As the authorities continue to take a tough line on the additives used in beauty products, the ripple effects can be felt right back through the emerging trends in formula design and cosmetovigilance, says ProductLife Group’s Diaraf Yaradou.

No one could dispute the merit of increased safety vigilance around cosmetics products, and the authorities’ attempts to control what goes into them.

In the beauty industry, consumers are becoming increasingly aware of the potential  adverse effects of products they are applying to their skin and those of their loved ones, so those bodies overseeing them have little choice but to respond.

But as the rules keep changing, manufacturers have a lot of adjustments to make to stay the right side of the requirements.

One of the latest rulings in Europe affects Methylisothiazolinone (MIT), a preservative that has been associated with an above-average quota of skin reactions, which the EU deems to be excessive in proportion to the ingredient’s role in keeping particular microorganisms at bay and maintaining a product’s shelf life.

Cosmetovigilance inputs

The latest requirement is that manufacturers of ‘rinse-off’ cosmetic products can no longer use MIT above a revised permitted level of 0.0015%, down from 0.01%.

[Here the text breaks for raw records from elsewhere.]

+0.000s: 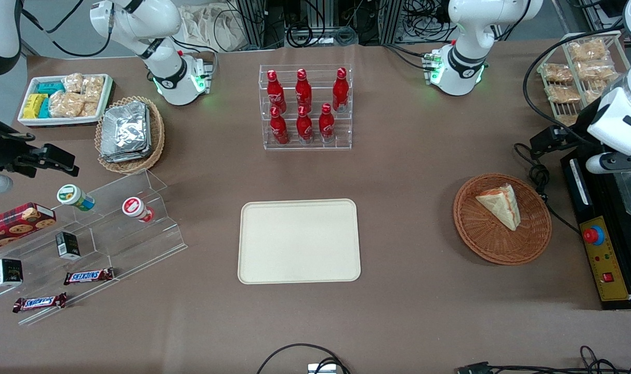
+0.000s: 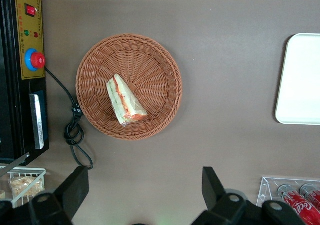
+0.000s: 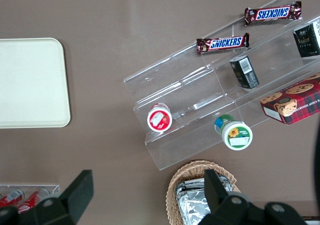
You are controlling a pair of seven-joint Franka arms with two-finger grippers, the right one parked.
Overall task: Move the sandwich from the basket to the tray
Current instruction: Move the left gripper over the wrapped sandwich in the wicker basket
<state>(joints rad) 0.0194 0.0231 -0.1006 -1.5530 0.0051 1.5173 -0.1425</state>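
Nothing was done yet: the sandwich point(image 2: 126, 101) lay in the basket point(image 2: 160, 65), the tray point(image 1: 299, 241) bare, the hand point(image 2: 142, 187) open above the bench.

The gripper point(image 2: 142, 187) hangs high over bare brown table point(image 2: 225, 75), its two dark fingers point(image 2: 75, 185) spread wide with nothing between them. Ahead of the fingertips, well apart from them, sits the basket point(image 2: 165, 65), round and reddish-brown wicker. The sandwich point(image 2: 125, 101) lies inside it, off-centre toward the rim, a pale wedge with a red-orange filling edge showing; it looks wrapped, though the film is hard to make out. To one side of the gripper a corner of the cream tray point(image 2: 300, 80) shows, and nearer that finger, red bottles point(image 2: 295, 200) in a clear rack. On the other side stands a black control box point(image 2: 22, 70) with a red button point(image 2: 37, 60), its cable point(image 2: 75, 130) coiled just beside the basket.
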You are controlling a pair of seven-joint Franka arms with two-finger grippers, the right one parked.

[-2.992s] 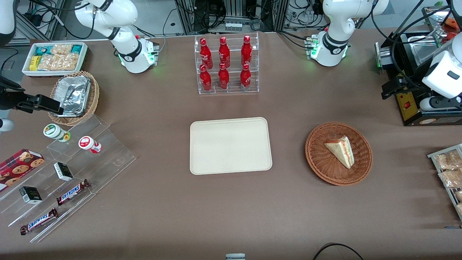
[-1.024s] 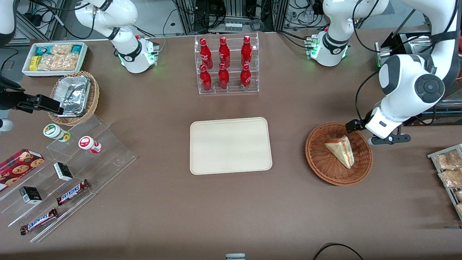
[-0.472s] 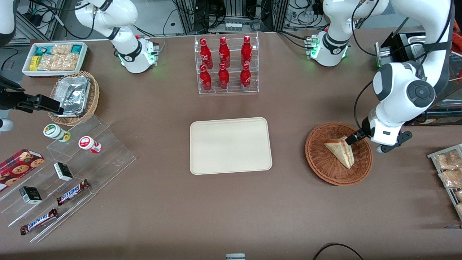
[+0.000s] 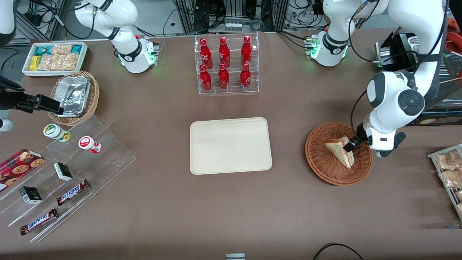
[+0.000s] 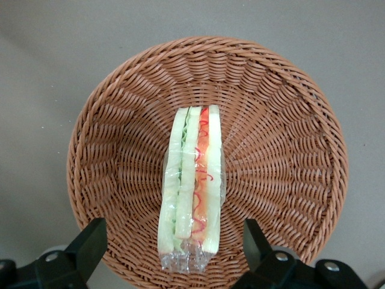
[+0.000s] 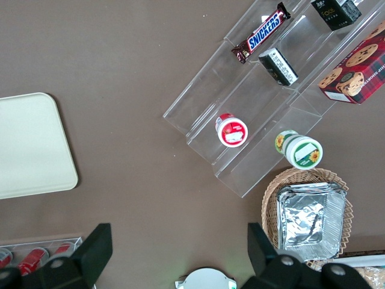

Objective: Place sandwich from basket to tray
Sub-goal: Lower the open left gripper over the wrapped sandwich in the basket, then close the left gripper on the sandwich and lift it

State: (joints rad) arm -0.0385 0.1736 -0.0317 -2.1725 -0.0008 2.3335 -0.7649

From January 27, 2018, only cosmetic products that comply with the Regulation can be placed on the market in the EU; after April 27, non-compliant products must no longer be sold in EU countries.

For the products affected, the work involved in meeting new demands like this is substantial. It is not as simple as replacing one preservative system with another; it is a careful balancing act – swapping one ingredient for another could introduce new risks depending on the product and target use, or have an impact on the entire formula, requiring cycles of reformulation.

Although the growing impetus around cosmetovigilance is forcing the big brands to be more systematic and standardised in the way that they record and track products and their ingredients, companies are not all the way there yet. So the task of tracking down every affected item, quantifying the work involved, and managing and monitoring the changes, is a huge undertaking.

It is one of the driving factors behind brands rationalising their products, and reducing the range of ingredients that go into them – because managing so much change across so many individual lines, with so many constituents, is prohibitively costly.

Given that scrutiny over what goes into products is only going to grow, brands are trying to pre-empt future clampdowns by reviewing ingredients upfront.

Safety as a differentiator

Another motivator for product simplification is the tougher line being taken over cosmetics marketing claims: for instance, by redefining when terms such as ‘natural’ or ‘hypoallergenic’ can be used.

These are qualities with increasing appeal to consumers, so if cosmetics companies want to retain their associated credentials, they need to think ahead to additional controls that may be coming down the line.

On the plus side, a product’s superior safety is becoming a marketable differentiator, something the pharmaceutical industry is witnessing at the moment. So if cosmetics companies are being forced to review, reformulate and simplify their products, this could be a position worth pursuing.